While we are on the subject of cetopsids, we might as well revisit the notion that they are notorious "parasites" that will readily take chunks out of tankmates (the use of the term is a misnomer, since biting chunks out of other fishes does not constitute parasitism). Only two species (Cetopsis candiru and C. coecutiens) are known to exhibit this nasty habit (according to the recent cetopsid revision by Vari, Ferraris & de pinna); other members of the family are more typical in feeding on invertebrates). Most cetopsids are found in areas where a considerable current is present, although D. seducta can be easily kept in a tank without one.

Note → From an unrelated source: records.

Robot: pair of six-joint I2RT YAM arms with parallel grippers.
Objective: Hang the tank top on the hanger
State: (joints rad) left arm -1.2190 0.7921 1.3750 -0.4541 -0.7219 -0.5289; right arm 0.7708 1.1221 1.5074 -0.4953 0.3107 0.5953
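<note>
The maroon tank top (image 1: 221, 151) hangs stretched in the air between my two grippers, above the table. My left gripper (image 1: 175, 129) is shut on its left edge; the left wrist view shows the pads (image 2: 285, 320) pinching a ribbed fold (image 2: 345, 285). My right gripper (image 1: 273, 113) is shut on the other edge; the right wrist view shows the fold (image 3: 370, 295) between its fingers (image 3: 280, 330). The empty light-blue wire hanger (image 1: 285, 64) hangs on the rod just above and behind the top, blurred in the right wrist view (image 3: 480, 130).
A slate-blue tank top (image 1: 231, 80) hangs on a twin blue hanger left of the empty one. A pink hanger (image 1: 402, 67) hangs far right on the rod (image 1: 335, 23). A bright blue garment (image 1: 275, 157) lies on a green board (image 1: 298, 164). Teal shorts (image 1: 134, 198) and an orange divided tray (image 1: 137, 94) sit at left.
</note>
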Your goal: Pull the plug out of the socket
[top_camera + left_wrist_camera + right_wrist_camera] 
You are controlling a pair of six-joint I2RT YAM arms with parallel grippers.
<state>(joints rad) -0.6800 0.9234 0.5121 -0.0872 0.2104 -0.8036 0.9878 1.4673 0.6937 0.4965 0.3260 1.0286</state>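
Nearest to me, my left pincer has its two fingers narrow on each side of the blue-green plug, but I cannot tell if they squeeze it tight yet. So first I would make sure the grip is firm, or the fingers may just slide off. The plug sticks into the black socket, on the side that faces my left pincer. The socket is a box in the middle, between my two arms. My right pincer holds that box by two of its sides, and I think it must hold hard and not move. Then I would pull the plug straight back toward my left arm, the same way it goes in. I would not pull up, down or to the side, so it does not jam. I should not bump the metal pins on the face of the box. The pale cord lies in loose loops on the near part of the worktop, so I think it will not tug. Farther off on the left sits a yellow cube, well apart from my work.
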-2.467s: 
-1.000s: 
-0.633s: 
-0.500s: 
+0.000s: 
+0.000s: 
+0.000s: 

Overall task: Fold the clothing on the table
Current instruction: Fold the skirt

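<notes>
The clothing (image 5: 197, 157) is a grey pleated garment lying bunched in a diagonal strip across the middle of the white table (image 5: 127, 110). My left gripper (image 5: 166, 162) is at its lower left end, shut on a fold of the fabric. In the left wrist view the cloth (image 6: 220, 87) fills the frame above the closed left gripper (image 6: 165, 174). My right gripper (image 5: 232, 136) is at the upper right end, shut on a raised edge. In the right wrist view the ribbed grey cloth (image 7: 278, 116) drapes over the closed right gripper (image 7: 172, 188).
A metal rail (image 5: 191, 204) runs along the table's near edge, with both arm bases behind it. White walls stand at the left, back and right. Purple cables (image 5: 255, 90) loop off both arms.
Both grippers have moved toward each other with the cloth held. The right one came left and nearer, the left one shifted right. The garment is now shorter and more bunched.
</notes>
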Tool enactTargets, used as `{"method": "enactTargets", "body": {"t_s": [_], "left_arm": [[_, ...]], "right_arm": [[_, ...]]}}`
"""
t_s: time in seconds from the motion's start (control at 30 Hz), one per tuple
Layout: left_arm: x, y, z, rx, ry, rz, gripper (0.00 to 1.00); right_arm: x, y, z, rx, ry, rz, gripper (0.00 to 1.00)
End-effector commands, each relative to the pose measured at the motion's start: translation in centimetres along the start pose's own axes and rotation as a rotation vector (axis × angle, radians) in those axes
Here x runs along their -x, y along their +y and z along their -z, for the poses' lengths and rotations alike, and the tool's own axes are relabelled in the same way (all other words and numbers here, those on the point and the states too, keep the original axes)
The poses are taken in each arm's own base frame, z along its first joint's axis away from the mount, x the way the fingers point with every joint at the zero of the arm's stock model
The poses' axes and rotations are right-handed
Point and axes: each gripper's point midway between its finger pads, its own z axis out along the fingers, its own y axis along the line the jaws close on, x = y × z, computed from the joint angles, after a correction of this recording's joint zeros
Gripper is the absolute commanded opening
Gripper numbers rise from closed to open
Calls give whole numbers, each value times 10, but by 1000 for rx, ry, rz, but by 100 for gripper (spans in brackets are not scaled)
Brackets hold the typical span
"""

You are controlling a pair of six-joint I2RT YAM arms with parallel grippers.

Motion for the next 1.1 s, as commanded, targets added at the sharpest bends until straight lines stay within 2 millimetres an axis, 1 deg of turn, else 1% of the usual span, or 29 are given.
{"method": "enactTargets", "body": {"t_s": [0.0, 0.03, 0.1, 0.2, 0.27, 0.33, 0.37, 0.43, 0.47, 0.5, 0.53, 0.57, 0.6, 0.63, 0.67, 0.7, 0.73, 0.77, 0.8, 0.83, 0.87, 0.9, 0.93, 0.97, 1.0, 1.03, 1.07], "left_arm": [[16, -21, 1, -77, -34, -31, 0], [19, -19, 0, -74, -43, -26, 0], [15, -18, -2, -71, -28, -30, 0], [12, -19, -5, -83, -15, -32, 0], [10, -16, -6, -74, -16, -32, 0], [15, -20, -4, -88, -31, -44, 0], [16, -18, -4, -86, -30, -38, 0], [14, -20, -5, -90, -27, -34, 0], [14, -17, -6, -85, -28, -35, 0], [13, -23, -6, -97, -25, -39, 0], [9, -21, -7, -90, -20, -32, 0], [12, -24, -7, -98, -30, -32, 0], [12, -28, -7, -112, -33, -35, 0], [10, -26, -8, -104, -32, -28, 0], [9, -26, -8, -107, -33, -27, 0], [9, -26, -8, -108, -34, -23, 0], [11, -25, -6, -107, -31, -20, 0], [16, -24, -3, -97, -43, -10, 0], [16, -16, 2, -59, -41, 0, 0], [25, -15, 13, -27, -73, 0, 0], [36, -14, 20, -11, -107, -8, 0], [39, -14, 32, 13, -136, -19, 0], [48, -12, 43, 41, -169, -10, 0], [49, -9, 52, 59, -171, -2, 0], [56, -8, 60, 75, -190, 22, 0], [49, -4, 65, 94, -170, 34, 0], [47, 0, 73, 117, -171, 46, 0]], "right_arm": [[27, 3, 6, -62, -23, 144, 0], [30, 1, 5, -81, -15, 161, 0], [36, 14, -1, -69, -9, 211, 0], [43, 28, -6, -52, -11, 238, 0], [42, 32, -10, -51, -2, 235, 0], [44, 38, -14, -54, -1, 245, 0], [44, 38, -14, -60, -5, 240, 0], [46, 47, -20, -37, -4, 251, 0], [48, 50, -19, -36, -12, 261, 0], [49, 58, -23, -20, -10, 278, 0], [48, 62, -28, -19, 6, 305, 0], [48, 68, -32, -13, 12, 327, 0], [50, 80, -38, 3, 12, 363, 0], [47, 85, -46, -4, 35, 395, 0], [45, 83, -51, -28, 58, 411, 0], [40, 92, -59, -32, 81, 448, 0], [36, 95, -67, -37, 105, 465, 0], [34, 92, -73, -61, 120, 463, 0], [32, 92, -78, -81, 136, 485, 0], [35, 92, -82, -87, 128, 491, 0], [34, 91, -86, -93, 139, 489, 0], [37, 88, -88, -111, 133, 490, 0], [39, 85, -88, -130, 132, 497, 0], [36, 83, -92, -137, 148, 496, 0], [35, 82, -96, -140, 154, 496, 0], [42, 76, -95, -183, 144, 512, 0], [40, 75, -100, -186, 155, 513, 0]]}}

Even though this is not a species that is spectacularly colorful (unless you like various shades of brown), a readily visible aquarium inhabitant (but seriously, most catfish aren't), nor particularly interesting in shape (looking very much like a small reddish brown sausage), I would recommend getting some when they are available (they come in as occasional imports). They may not liven up a community tank, but would certainly add an element of unusualness to it.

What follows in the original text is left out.